**Task prompt:** Drop the pictures and restate the rest of the listing word for word.

━━━━

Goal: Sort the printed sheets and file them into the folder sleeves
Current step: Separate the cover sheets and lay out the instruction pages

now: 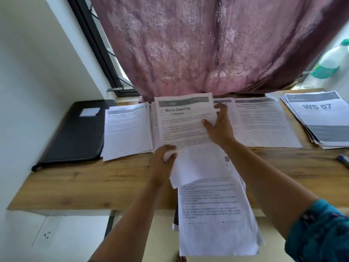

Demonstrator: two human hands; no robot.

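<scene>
A person sorts printed white paper sheets on a long wood-grain table (75,186) below a mauve patterned curtain (207,44). The right hand (220,127) pinches the right edge of a sheet headed "Mirror Cleaning" (184,121), thumb on the printed face and fingers curled behind, holding it over the middle pile at the table's back. The left hand (164,161) grips the upper left corner of a thick unsorted stack of sheets (213,205) that droops over the table's near edge. Sorted piles lie in a row: one to the left (126,131), one to the right (264,123), and a fanned pile headed "WS 07" (319,118) at the far right. The closed black zip folder (75,133) lies flat at the table's left end, apart from the piles.

The paper looks light, limp and prone to sliding; a single sheet probably handles best pinched at an edge, while the stack likely needs support beneath or it may fan and spill.
</scene>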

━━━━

**Exercise result:**
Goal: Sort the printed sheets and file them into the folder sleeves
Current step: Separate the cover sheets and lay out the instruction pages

now: 

Demonstrator: two human hands; no robot.

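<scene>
A person sorts printed white paper sheets on a long wood-grain table (75,186) below a mauve patterned curtain (207,44). The right hand (220,127) pinches the right edge of a sheet headed "Mirror Cleaning" (184,121), thumb on the printed face and fingers curled behind, holding it over the middle pile at the table's back. The left hand (164,161) grips the upper left corner of a thick unsorted stack of sheets (213,205) that droops over the table's near edge. Sorted piles lie in a row: one to the left (126,131), one to the right (264,123), and a fanned pile headed "WS 07" (319,118) at the far right. The closed black zip folder (75,133) lies flat at the table's left end, apart from the piles.

The paper looks light, limp and prone to sliding; a single sheet probably handles best pinched at an edge, while the stack likely needs support beneath or it may fan and spill.
</scene>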

With that, the exercise is finished.